■ **EXERCISE OBJECTIVE**
Copy out each line containing "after" from the entries below.

(Source data)

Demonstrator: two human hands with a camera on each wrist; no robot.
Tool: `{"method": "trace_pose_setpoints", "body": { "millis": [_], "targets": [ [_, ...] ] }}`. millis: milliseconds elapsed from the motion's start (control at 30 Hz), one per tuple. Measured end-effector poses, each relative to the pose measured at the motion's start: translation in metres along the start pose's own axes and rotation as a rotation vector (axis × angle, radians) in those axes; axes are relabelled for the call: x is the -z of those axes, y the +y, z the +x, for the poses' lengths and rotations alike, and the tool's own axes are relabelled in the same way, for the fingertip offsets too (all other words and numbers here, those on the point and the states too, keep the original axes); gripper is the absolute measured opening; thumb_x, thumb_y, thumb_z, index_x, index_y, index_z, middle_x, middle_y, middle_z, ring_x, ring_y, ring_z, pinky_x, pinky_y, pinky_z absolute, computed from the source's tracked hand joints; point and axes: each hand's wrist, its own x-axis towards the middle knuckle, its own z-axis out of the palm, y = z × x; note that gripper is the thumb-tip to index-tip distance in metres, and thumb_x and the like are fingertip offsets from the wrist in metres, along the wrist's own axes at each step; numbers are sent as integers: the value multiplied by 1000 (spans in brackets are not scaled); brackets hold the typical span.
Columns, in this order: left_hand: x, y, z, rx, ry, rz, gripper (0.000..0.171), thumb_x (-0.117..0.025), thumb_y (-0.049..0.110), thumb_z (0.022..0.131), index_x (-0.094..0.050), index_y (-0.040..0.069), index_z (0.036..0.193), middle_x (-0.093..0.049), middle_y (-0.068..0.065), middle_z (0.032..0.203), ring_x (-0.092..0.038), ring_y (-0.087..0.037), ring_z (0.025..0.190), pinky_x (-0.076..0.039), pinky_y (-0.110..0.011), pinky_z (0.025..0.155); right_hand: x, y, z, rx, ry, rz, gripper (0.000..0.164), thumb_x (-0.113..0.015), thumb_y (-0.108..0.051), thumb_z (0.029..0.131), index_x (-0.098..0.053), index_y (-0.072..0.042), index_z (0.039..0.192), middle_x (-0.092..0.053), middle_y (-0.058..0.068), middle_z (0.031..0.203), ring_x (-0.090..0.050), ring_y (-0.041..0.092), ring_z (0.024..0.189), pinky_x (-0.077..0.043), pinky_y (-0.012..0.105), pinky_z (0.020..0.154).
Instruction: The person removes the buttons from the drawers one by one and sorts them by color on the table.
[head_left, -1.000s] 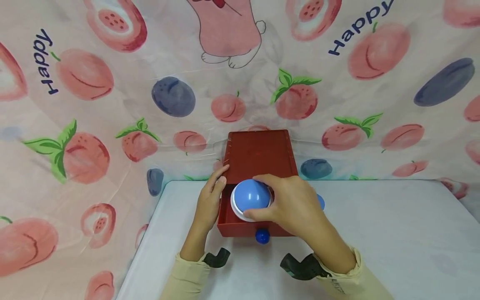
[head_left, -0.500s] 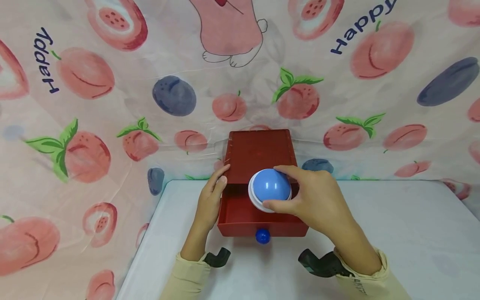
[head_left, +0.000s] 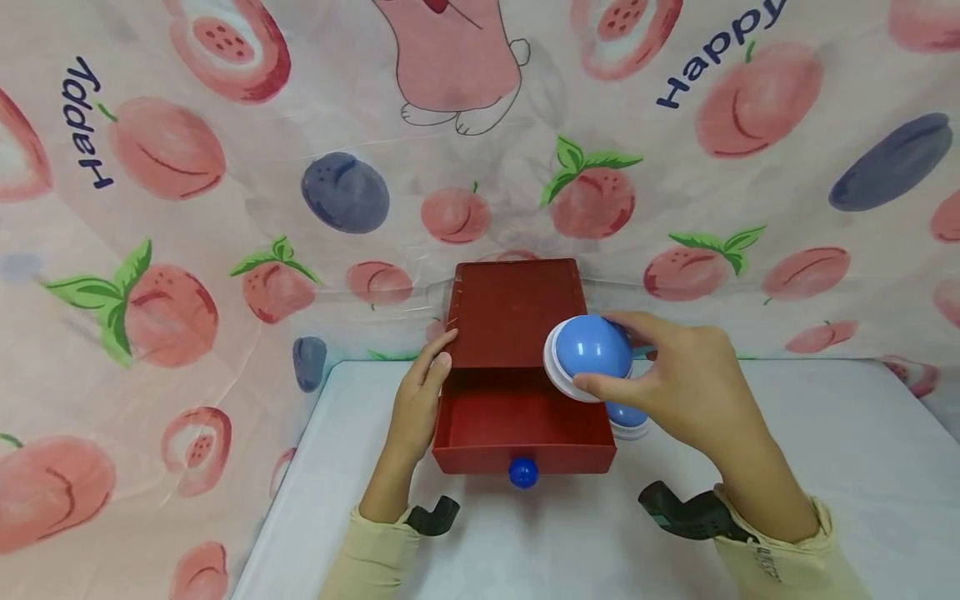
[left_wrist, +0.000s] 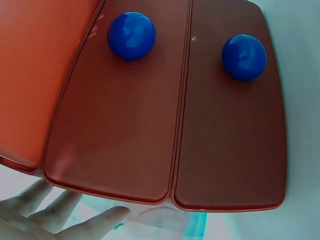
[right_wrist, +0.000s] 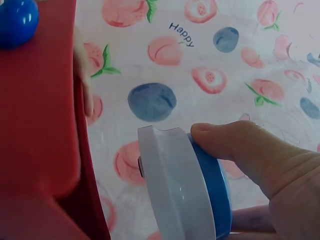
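Note:
My right hand (head_left: 693, 387) pinches a round blue push button (head_left: 588, 346) with a white base, thumb on one side and fingers on the other. It is held up over the right edge of a red drawer cabinet (head_left: 517, 312). In the right wrist view the button (right_wrist: 182, 185) is seen side-on, tilted, beside the cabinet's red drawer. The top drawer (head_left: 525, 458), with a blue knob (head_left: 523, 472), is pulled out and bare inside where it shows. My left hand (head_left: 415, 408) rests along the cabinet's left side, fingers extended; its fingers (left_wrist: 95, 222) show at the cabinet's edge in the left wrist view.
A second blue push button (head_left: 627, 416) stands on the white table (head_left: 787, 467), right of the cabinet and partly hidden. Lower drawer fronts (left_wrist: 115, 125) with blue knobs (left_wrist: 131, 36) are closed. A fruit-print cloth (head_left: 457, 175) hangs behind the table.
My right hand has carried the blue button up and rightward, from over the pulled-out drawer to past its right edge. The left hand has stayed against the cabinet.

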Motion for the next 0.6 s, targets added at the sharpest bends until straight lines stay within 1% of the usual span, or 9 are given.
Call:
{"method": "trace_pose_setpoints", "body": {
  "millis": [67, 133, 300, 400, 467, 533, 600],
  "targets": [
    [0, 0, 0, -1, 1, -4, 41, -45, 41, 108, -53, 33, 147, -43, 5, 158, -40, -21, 146, -31, -56, 121, 2, 6, 0, -15, 4, -6, 67, -90, -47, 73, -71, -13, 127, -78, 14, 102, -71, 34, 83, -61, 49, 66],
    [0, 0, 0, -3, 0, -7, 41, -45, 41, 108, -53, 33, 148, -44, 5, 158, -40, -21, 146, -32, -56, 121, 4, 11, 0, -42, -11, -10, 69, -89, -49, 74, -70, -12, 129, -77, 17, 105, -70, 38, 85, -61, 50, 65],
    [0, 0, 0, -6, -5, -11, 41, -46, 41, 108, -53, 33, 148, -43, 5, 158, -40, -21, 146, -32, -56, 121, 6, 28, 2, -133, -58, -31, 80, -85, -57, 75, -65, -9, 136, -73, 25, 112, -68, 43, 89, -61, 50, 63],
    [0, 0, 0, -8, -8, -11, 41, -46, 41, 108, -52, 32, 148, -43, 5, 158, -40, -22, 147, -32, -56, 121, 6, 39, 3, -169, -55, -47, 83, -85, -60, 74, -64, -10, 138, -73, 26, 112, -66, 45, 92, -60, 49, 61],
    [0, 0, 0, -7, -5, -8, 41, -45, 41, 108, -52, 33, 148, -43, 5, 158, -40, -22, 147, -32, -56, 121, 6, 46, 3, -186, -54, -52, 85, -84, -62, 74, -63, -11, 139, -72, 27, 110, -65, 45, 93, -57, 45, 58],
    [0, 0, 0, -6, -3, -8, 41, -45, 41, 108, -52, 33, 148, -43, 5, 158, -40, -22, 146, -32, -56, 121, 6, 54, 4, -205, -61, -60, 86, -82, -64, 74, -63, -11, 140, -72, 28, 109, -64, 46, 95, -56, 44, 57],
    [0, -1, 0, -3, -4, -9, 41, -45, 41, 108, -52, 33, 148, -43, 5, 158, -41, -22, 146, -32, -56, 121, 4, 61, 3, -227, -78, -69, 89, -81, -66, 75, -61, -10, 142, -71, 30, 111, -62, 49, 97, -57, 45, 58]
  ]
}}
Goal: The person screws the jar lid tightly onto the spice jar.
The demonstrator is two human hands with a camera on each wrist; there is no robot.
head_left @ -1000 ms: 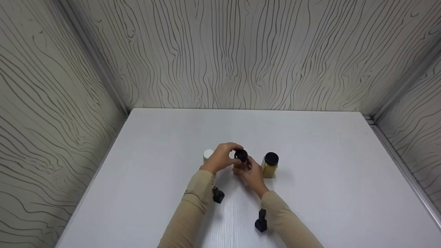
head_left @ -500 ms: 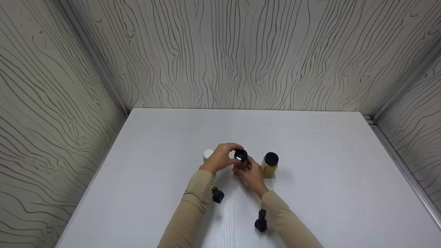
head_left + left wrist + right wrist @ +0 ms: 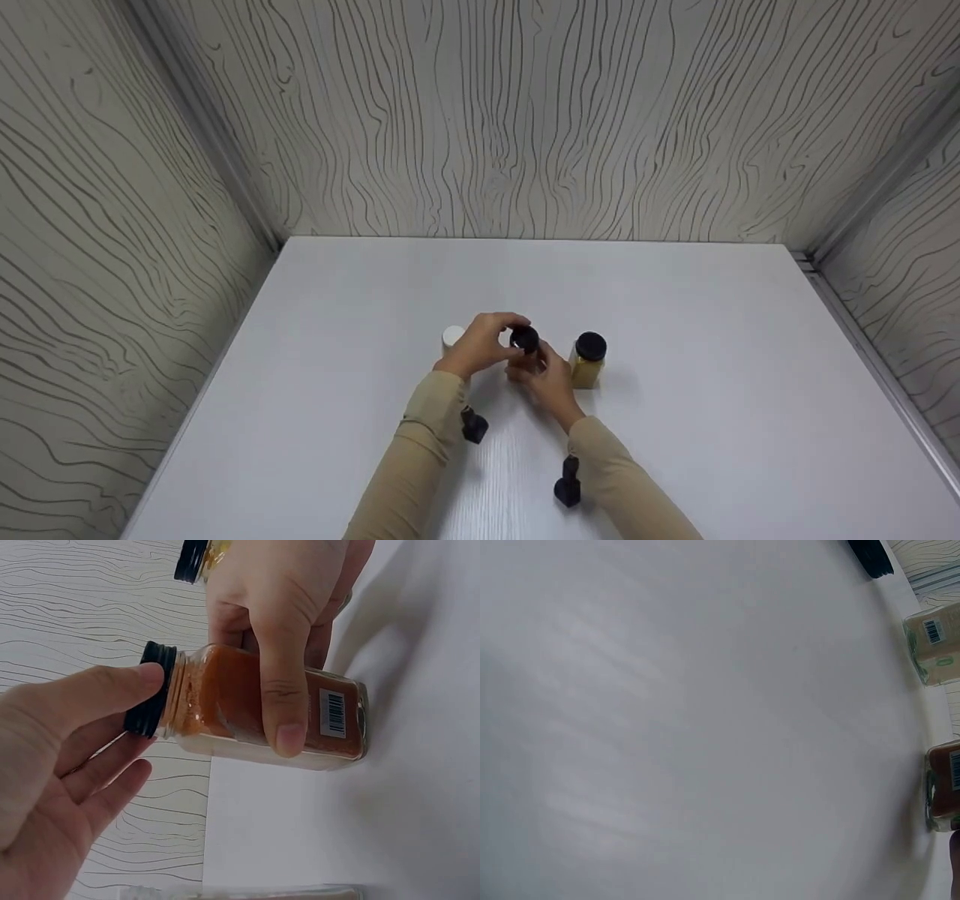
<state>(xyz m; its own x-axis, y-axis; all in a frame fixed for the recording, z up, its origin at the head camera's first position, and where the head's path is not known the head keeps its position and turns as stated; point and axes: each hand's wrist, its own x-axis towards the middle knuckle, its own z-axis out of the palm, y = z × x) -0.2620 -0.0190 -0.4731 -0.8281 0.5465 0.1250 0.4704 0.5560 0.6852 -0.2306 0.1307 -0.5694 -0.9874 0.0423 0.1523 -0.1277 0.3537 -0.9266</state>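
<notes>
In the left wrist view, my left hand (image 3: pixel 60 757) pinches the black ribbed lid (image 3: pixel 150 690) of a square glass spice jar (image 3: pixel 225 694) filled with reddish-brown powder. The lid sits at the jar's threaded neck, with some glass thread showing below it. My right hand (image 3: pixel 289 607) grips the jar's body, its thumb across the side beside a barcode label. In the head view, the left hand (image 3: pixel 484 345) is at the lid and the right hand (image 3: pixel 547 379) is lower, around the jar. Only the jar's base end shows in the right wrist view.
A yellow-filled jar (image 3: pixel 587 367) with a black lid stands just right of the hands. Left of them is a white-topped container (image 3: pixel 452 335), partly hidden. The right wrist view shows a beige-filled jar (image 3: pixel 937 645) and a cut-off black object (image 3: pixel 870 555). Patterned walls (image 3: pixel 495 120) enclose the white table (image 3: pixel 712 360).
Both hands keep their places on the jar and its lid. The glint on the lid shifts slightly; nothing else visibly moves.
</notes>
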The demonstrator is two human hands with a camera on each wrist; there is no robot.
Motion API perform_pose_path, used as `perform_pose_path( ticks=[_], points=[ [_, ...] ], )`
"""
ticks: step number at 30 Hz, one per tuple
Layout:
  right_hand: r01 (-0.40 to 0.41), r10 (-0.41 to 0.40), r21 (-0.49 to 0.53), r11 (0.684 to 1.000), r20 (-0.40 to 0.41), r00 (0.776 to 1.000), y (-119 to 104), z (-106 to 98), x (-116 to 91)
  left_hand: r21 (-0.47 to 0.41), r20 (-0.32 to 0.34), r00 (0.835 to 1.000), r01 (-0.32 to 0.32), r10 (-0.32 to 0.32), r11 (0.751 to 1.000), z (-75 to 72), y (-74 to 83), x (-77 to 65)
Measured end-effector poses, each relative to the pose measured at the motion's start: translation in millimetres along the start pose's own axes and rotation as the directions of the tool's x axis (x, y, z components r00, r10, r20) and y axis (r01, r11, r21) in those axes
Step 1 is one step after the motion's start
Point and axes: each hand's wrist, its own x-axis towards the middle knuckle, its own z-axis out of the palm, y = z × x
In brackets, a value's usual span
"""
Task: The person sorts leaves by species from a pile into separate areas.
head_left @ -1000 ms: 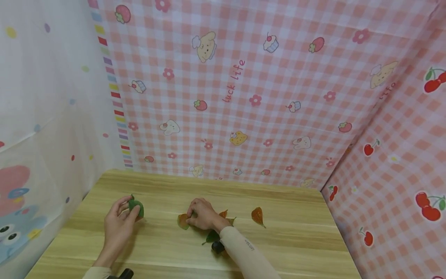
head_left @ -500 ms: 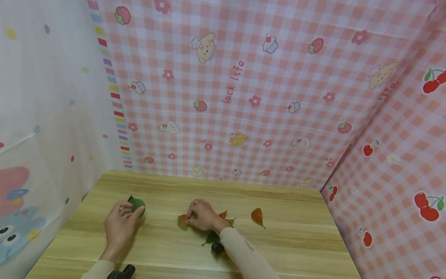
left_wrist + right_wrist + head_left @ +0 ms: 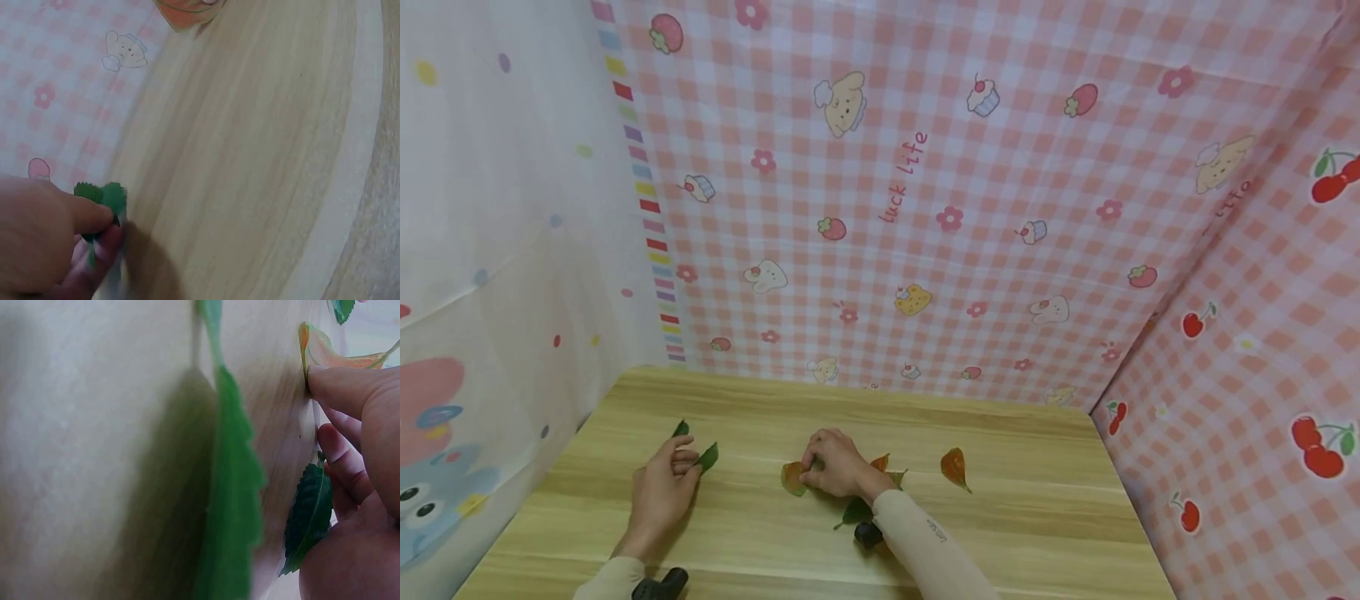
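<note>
Over the left part of the table, my left hand (image 3: 662, 487) pinches green leaf (image 3: 708, 457) between thumb and finger. Another green tip (image 3: 681, 429) pokes out beyond its fingers; whether both belong to one leaf I cannot tell. In the left wrist view, the toothed green edges (image 3: 114, 197) stick up past the fingertips. Near the middle, my right hand (image 3: 837, 462) pinches the edge of an orange-brown leaf (image 3: 793, 478), also seen in the right wrist view as a curled orange leaf (image 3: 337, 357). Below that hand's fingers there, a dark green leaf (image 3: 309, 512) appears.
Under the right wrist lies a green leaf (image 3: 854, 512), with orange leaf (image 3: 881, 461) and yellowish leaf tip (image 3: 898, 477) partly hidden behind the forearm. A lone orange-brown leaf (image 3: 954, 467) rests farther right. Checked cloth (image 3: 880, 333) hangs along the table's back edge.
The green leaf in my left hand has turned from broad face to narrow, and two separate tips now show. That hand has shifted slightly down. The right hand has stayed put.
</note>
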Motion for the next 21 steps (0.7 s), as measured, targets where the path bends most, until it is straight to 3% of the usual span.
perform_pose_path(
  ticks=[4,10,21],
  points=[
    [-0.004,0.004,-0.002,1.000,-0.001,1.000,1,1,1,0.000,-0.062,0.997,0.044,-0.044,0.999,3.3,-1.9,3.6],
    [-0.007,0.007,0.002,1.000,-0.001,1.000,2,2,0,0.068,-0.184,0.982,0.052,-0.039,0.996,6.3,-8.7,8.7],
    [-0.003,0.003,0.009,1.000,-0.007,1.000,2,3,1,0.047,-0.188,0.980,0.083,-0.072,0.995,7.3,-15.0,13.9]
  ],
)
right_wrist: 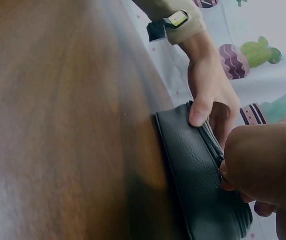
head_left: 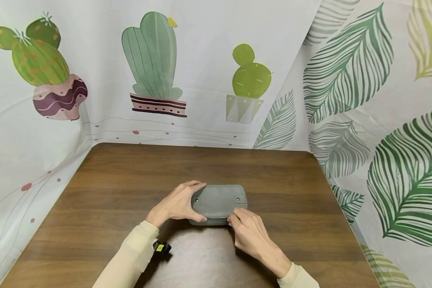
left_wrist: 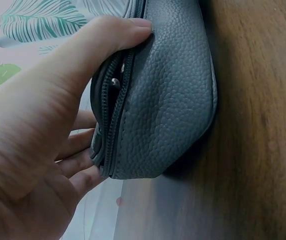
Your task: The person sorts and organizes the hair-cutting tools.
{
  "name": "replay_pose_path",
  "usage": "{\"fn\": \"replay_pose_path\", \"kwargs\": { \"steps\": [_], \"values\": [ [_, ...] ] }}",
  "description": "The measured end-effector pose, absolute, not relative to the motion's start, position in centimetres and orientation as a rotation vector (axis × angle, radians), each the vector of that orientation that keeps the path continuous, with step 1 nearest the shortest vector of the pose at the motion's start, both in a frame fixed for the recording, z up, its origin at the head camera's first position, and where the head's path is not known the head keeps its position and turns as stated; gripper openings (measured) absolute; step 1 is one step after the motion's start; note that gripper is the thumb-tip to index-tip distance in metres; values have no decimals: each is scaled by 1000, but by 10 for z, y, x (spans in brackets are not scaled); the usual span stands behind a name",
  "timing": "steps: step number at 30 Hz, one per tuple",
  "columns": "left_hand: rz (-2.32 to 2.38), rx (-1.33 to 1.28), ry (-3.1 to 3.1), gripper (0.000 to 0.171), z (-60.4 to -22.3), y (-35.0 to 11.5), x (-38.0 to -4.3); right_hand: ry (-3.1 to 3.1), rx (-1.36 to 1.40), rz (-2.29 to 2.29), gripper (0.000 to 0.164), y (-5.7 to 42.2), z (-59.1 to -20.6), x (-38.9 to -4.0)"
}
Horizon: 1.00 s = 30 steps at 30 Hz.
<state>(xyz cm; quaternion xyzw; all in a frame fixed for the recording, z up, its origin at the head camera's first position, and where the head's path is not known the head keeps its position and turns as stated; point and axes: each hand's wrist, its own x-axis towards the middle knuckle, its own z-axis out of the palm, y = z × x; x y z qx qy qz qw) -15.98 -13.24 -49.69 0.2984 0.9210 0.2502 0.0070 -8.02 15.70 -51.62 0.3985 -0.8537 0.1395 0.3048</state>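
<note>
A grey pebbled-leather zip pouch point(head_left: 217, 200) lies on the wooden table, two round studs on its top face. My left hand point(head_left: 178, 202) grips its left end, thumb on the near side by the zip and fingers around the far side. My right hand point(head_left: 250, 232) pinches the zipper pull point(right_wrist: 220, 161) at the front right; the fingertips hide most of the pull. In the left wrist view the zip point(left_wrist: 119, 95) is parted near the left thumb, and a small metal piece point(left_wrist: 115, 83) shows in the gap.
The brown table point(head_left: 129, 168) has rounded far corners. Cloth printed with cactuses point(head_left: 155, 56) hangs behind it, and leaf-patterned cloth point(head_left: 349, 64) hangs at the right. A black strap device with a yellow label point(head_left: 161, 247) sits at the left sleeve cuff.
</note>
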Motion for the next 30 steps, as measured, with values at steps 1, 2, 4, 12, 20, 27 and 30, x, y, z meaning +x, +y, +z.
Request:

■ **EXPECTED ANSWER**
Step 1 is one step after the motion's start
  "description": "The measured end-effector pose, absolute, not relative to the motion's start, position in centimetres and orientation as a rotation vector (axis × angle, radians), each the vector of that orientation that keeps the path continuous, with step 1 nearest the shortest vector of the pose at the motion's start, both in a frame fixed for the recording, z up, its origin at the head camera's first position, and where the head's path is not known the head keeps its position and turns as stated; gripper openings (measured) absolute; step 1 is one step after the motion's start; note that gripper is the thumb-tip to index-tip distance in metres; values have no decimals: each is scaled by 1000, but by 10 for z, y, x (spans in brackets are not scaled); the usual span stands behind a name",

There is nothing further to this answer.